TASK ▸
Repeat exactly the lines below that lie between the line with "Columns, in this" and the line with "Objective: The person", counting both of those lines as part of the answer.

Stored data
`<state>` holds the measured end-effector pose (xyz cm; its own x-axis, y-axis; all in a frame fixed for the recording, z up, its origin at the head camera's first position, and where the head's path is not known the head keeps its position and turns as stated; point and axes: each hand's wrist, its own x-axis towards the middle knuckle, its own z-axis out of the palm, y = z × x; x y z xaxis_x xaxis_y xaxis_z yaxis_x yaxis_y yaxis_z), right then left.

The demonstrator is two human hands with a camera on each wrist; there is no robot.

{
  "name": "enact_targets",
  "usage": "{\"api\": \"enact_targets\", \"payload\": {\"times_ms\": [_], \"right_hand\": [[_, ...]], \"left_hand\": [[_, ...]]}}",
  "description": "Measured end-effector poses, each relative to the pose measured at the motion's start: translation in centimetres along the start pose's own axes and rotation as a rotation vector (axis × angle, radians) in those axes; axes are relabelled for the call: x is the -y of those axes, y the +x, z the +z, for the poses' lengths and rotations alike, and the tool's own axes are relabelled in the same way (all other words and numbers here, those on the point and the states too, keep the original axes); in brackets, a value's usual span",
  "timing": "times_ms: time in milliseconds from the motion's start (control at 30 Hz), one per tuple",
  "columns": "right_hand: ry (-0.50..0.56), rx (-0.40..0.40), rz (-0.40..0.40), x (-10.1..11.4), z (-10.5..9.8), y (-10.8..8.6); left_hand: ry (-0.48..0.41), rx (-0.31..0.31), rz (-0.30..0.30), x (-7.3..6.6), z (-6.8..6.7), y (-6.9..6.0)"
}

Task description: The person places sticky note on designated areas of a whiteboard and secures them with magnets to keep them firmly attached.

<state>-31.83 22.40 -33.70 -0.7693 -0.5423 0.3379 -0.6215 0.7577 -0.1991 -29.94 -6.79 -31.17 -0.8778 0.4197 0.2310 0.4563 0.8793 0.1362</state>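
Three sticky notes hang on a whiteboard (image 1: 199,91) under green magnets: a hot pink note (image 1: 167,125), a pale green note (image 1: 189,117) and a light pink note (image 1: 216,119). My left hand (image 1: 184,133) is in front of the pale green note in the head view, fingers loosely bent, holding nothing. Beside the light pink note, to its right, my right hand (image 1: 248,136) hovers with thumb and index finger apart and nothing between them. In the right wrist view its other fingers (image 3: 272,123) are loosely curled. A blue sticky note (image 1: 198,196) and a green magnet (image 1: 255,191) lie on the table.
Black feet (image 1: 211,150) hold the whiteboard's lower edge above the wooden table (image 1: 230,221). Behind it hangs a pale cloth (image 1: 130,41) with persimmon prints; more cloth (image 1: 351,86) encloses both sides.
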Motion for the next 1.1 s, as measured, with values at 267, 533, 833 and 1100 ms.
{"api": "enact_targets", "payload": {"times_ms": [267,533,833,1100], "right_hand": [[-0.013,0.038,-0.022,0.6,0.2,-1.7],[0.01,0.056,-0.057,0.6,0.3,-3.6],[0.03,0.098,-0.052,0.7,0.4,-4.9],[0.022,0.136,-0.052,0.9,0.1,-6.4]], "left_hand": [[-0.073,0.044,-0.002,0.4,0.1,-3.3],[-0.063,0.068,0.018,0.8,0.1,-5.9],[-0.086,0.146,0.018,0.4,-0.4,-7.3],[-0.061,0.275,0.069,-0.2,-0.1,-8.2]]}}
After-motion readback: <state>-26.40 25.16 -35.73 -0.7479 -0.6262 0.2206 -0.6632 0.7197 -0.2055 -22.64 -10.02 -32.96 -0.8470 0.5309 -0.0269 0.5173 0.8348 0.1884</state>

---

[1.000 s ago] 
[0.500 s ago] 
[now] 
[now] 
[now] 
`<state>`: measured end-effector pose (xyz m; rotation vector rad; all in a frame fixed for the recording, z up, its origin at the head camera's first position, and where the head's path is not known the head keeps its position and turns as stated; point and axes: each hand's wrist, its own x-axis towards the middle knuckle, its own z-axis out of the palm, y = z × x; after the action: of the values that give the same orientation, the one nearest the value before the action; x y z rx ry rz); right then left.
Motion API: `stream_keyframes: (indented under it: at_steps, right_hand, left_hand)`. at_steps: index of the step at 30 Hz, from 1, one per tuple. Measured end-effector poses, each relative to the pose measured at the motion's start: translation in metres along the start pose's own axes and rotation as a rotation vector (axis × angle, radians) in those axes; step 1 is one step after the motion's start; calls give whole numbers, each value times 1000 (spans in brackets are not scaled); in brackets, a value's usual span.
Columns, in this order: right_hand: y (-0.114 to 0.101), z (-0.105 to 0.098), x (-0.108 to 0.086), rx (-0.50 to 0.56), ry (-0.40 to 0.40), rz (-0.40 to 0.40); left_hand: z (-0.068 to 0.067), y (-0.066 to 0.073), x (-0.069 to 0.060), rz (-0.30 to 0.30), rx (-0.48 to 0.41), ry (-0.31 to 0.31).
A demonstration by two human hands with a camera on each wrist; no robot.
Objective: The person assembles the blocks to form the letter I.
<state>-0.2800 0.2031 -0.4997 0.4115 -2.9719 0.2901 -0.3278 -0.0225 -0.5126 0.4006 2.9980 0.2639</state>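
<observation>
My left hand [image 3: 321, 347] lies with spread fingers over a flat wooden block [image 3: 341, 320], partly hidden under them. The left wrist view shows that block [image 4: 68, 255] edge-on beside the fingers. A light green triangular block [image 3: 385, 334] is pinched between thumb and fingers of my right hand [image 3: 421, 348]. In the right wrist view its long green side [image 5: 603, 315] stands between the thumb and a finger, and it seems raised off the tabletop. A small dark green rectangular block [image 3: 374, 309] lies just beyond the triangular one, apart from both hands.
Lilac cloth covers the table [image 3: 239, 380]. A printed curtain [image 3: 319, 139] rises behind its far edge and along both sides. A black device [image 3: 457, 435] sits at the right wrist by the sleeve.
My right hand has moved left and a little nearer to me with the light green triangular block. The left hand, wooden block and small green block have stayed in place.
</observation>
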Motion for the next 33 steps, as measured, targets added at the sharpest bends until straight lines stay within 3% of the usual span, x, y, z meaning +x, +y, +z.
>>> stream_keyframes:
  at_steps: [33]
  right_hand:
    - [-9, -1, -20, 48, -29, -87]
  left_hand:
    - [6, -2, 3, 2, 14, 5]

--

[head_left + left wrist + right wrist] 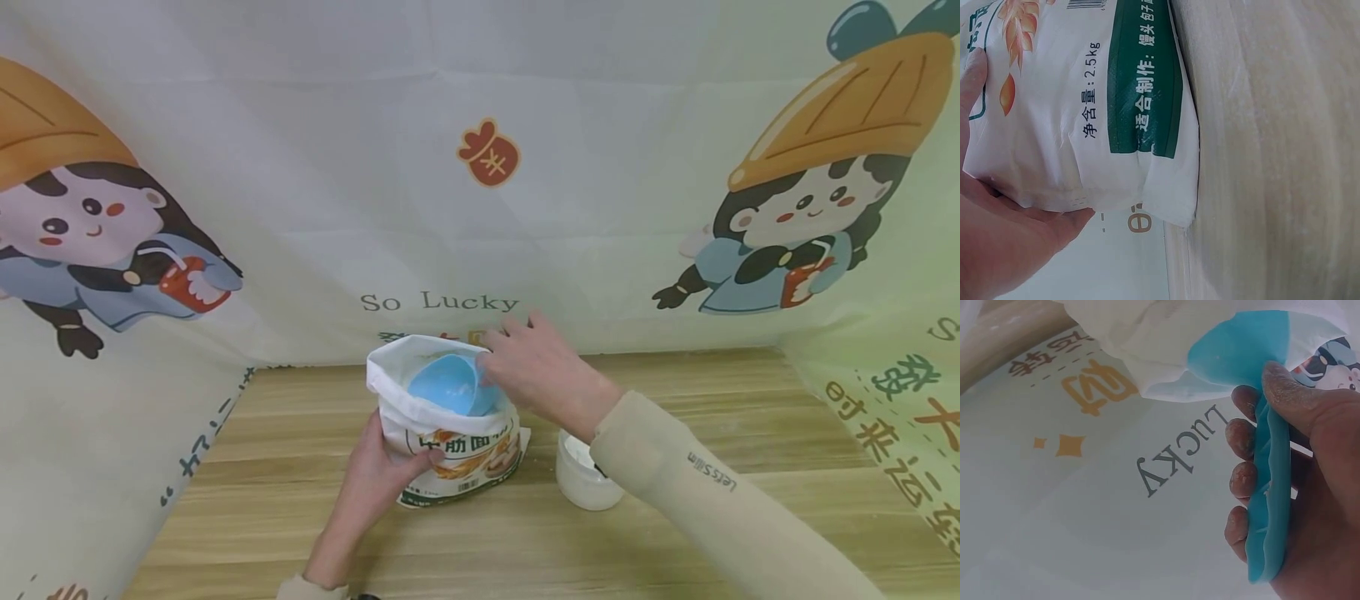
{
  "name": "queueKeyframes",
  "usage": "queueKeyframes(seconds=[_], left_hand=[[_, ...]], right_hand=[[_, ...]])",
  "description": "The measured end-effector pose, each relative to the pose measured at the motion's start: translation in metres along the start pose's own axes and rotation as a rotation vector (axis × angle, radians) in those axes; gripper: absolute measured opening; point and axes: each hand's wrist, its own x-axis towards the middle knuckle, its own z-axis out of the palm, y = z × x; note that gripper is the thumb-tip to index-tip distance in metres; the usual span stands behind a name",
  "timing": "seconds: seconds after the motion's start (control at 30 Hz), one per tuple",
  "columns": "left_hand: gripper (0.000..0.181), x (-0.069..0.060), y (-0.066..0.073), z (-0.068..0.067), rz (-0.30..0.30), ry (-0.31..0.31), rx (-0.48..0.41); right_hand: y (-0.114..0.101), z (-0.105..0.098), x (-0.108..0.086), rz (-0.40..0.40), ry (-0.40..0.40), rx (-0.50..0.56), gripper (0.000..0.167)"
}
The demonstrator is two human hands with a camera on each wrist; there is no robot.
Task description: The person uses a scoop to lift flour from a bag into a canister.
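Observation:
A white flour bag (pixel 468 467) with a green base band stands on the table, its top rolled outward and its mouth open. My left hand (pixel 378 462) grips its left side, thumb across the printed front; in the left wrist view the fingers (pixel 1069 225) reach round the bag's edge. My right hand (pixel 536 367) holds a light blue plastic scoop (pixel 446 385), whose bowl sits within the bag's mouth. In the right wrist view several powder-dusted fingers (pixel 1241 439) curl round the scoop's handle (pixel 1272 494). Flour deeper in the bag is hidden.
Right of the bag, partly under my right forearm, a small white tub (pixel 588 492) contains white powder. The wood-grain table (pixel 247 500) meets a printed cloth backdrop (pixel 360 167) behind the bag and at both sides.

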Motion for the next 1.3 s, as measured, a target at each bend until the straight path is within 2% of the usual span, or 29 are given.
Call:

RESULT BELOW ▸
Columns, in this order: right_hand: y (-0.114 to 0.101), z (-0.105 to 0.098), x (-0.108 to 0.086), rx (-0.50 to 0.56), ry (-0.40 to 0.40), rz (-0.40 to 0.40); left_hand: z (-0.068 to 0.067), y (-0.066 to 0.073), x (-0.069 to 0.060), rz (-0.30 to 0.30), rx (-0.48 to 0.41), ry (-0.31 to 0.31).
A demonstration by two human hands with a camera on each wrist; no robot.
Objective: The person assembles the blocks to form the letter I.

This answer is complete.